Required action:
An exact copy is required of every line from the one with "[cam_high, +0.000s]" through the end of the data below, and the pictures must stay out of it.
------------------------------
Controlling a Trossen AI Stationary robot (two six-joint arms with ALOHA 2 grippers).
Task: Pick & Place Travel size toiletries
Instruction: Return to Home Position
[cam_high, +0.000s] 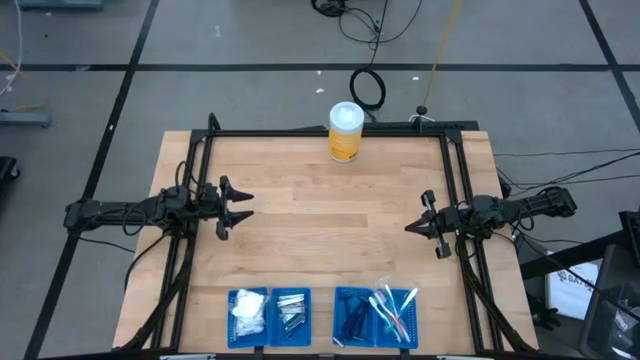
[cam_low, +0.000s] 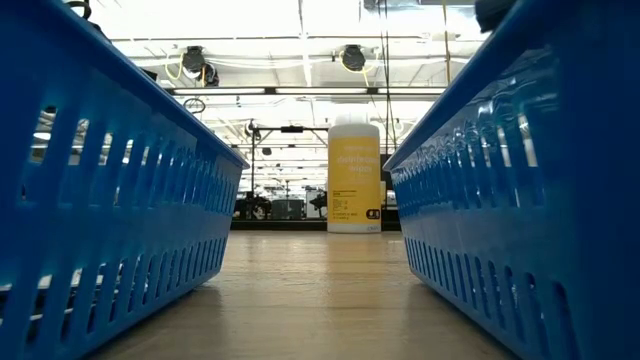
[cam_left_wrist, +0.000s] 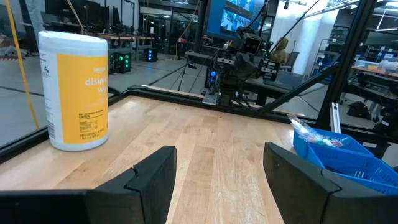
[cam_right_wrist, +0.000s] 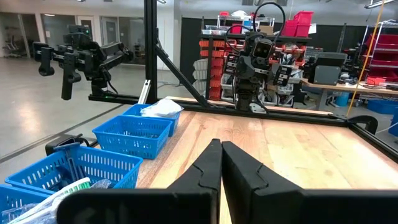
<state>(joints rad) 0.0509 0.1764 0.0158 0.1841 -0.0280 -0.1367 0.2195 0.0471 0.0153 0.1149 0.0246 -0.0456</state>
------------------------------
Your solution:
[cam_high, +0.000s] 
[cam_low, +0.000s] 
[cam_left_wrist, +0.000s] 
[cam_right_wrist, +0.000s] 
<state>(joints rad) 0.0509 0.1764 0.0158 0.1841 -0.0280 -0.1367 0.2195 0.0471 0.0153 0.1149 0.0246 -0.0456</state>

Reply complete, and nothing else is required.